### Problem details
Once you have located the line containing "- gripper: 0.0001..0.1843" in the material below, return it exactly along with each line after it through the line containing "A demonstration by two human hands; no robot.".
───── Records to process
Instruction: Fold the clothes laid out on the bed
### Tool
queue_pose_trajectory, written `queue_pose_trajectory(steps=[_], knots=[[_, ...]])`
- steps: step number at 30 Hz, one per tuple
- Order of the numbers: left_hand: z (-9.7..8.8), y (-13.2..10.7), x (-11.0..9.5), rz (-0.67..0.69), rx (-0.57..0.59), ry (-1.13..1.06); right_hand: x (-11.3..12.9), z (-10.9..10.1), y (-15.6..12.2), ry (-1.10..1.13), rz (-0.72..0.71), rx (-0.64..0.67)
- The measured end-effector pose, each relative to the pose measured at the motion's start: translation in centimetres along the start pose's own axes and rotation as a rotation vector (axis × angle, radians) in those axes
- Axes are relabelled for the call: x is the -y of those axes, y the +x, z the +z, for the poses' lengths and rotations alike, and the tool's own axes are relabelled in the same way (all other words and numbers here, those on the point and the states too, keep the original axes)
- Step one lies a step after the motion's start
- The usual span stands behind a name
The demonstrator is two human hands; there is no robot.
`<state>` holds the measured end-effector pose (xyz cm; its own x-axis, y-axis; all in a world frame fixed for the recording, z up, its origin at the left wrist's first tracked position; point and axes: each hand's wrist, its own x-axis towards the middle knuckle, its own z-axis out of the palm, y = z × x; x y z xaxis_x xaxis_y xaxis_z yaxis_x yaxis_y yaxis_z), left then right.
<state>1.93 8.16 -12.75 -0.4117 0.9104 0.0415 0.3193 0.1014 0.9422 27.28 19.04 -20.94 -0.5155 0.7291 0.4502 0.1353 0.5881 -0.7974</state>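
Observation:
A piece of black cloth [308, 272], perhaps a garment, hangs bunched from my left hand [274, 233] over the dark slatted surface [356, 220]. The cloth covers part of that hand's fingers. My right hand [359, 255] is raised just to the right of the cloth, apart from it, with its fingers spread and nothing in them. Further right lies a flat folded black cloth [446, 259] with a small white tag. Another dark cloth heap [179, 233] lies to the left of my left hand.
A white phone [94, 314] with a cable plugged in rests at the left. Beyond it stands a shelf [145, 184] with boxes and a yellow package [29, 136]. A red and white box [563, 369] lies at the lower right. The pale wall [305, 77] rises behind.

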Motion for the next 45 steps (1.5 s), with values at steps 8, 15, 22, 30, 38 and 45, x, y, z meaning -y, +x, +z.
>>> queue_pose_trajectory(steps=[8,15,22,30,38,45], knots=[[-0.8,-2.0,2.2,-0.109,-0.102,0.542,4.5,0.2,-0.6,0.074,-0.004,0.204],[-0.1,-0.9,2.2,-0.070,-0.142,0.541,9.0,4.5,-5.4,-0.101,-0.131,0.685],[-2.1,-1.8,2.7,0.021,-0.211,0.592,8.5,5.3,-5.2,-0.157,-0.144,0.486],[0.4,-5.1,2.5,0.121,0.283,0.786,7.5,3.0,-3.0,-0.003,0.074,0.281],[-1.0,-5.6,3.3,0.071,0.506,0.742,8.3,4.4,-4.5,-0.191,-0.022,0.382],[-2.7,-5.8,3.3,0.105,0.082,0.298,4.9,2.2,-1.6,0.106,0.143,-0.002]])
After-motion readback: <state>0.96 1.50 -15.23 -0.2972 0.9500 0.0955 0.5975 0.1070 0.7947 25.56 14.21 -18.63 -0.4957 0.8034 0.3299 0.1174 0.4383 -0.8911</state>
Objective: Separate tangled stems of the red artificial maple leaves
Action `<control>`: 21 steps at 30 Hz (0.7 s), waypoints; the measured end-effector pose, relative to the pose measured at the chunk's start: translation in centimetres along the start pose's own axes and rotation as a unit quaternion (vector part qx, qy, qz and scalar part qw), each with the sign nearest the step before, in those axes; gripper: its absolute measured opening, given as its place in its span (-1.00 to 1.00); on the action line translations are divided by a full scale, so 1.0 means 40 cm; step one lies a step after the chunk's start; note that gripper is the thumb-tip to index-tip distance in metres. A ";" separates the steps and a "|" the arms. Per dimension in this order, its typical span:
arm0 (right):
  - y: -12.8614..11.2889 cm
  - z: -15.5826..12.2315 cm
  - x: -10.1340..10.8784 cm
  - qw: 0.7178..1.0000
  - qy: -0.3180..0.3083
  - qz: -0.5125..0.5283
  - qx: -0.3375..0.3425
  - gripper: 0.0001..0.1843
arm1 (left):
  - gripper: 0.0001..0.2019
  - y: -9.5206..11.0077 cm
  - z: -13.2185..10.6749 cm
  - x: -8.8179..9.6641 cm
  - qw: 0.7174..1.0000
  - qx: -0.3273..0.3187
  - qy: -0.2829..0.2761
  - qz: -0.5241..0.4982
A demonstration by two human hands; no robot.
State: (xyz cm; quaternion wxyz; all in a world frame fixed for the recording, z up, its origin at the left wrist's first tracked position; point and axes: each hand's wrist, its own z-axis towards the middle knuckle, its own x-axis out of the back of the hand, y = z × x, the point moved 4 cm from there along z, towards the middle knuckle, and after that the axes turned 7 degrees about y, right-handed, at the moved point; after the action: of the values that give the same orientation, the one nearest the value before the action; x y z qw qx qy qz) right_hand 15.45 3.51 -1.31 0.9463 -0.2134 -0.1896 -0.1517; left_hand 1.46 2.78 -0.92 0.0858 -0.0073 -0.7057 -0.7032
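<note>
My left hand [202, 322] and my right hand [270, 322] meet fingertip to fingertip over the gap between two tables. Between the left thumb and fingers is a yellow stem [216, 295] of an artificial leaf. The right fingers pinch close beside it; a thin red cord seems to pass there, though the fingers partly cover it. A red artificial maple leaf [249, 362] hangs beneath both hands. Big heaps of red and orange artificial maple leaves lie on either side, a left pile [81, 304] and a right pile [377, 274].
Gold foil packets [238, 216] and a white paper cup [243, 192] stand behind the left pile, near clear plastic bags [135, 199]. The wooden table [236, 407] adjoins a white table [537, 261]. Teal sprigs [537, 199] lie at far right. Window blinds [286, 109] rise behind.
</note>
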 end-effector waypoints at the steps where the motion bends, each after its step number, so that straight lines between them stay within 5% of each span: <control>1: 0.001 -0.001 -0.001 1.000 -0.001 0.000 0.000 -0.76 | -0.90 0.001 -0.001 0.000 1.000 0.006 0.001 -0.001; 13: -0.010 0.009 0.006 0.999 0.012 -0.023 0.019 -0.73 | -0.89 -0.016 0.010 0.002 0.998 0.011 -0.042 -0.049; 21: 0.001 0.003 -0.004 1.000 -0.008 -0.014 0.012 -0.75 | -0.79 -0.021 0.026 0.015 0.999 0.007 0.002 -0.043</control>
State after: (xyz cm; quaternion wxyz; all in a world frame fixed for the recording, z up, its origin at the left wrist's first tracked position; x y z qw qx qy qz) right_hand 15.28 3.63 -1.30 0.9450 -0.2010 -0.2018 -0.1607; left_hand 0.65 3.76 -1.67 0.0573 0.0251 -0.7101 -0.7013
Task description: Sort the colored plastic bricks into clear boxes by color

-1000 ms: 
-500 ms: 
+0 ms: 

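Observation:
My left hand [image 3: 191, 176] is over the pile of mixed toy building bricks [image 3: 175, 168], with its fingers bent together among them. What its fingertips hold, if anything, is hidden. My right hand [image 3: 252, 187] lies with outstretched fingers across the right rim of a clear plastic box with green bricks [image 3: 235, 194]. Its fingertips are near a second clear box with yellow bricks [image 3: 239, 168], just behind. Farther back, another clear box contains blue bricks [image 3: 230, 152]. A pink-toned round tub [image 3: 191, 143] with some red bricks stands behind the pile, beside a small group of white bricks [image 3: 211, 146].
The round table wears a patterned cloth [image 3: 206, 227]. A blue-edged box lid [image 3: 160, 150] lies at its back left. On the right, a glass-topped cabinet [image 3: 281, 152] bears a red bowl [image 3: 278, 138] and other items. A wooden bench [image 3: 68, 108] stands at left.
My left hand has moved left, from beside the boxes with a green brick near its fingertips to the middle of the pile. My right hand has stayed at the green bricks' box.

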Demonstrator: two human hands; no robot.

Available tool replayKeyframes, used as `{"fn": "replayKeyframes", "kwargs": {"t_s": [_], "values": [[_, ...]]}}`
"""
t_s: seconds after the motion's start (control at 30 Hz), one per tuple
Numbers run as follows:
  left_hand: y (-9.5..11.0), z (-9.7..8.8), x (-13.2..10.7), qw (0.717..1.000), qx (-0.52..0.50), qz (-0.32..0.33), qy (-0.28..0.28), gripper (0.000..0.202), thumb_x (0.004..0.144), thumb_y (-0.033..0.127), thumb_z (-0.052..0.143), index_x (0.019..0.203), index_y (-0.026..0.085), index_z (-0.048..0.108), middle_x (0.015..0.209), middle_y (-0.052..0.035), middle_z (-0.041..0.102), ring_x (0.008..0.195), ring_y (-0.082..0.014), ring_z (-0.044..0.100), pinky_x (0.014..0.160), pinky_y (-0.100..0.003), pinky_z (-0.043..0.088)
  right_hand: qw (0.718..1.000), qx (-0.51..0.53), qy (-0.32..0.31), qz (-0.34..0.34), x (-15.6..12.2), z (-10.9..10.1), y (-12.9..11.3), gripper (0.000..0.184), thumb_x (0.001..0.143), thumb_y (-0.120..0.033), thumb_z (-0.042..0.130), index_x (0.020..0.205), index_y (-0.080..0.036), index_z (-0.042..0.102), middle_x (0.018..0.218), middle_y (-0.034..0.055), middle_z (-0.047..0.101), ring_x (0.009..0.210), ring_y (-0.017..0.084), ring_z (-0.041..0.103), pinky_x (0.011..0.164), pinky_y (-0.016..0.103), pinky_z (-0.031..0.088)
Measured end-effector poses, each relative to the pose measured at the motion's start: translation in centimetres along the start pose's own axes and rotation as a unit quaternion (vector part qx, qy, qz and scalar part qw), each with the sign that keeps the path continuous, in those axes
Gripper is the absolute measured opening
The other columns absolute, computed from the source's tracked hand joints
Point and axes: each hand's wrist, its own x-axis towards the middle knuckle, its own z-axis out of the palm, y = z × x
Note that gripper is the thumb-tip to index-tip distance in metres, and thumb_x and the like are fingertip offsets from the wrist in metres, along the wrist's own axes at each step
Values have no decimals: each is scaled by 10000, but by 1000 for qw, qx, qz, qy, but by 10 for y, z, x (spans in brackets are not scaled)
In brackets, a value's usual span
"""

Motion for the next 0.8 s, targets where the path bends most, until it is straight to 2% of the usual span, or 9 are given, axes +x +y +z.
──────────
### Response
  - gripper: 0.0001..0.1843
arm1 (left):
  - gripper: 0.0001..0.2019
  - y: -9.5206..11.0077 cm
  - z: -13.2185..10.6749 cm
  - x: -8.8179..9.6641 cm
  - qw: 0.7174..1.0000
  - qx: -0.3273..0.3187
  - qy: -0.2829..0.2761
  - qz: -0.5241..0.4982
A demonstration by two human hands; no robot.

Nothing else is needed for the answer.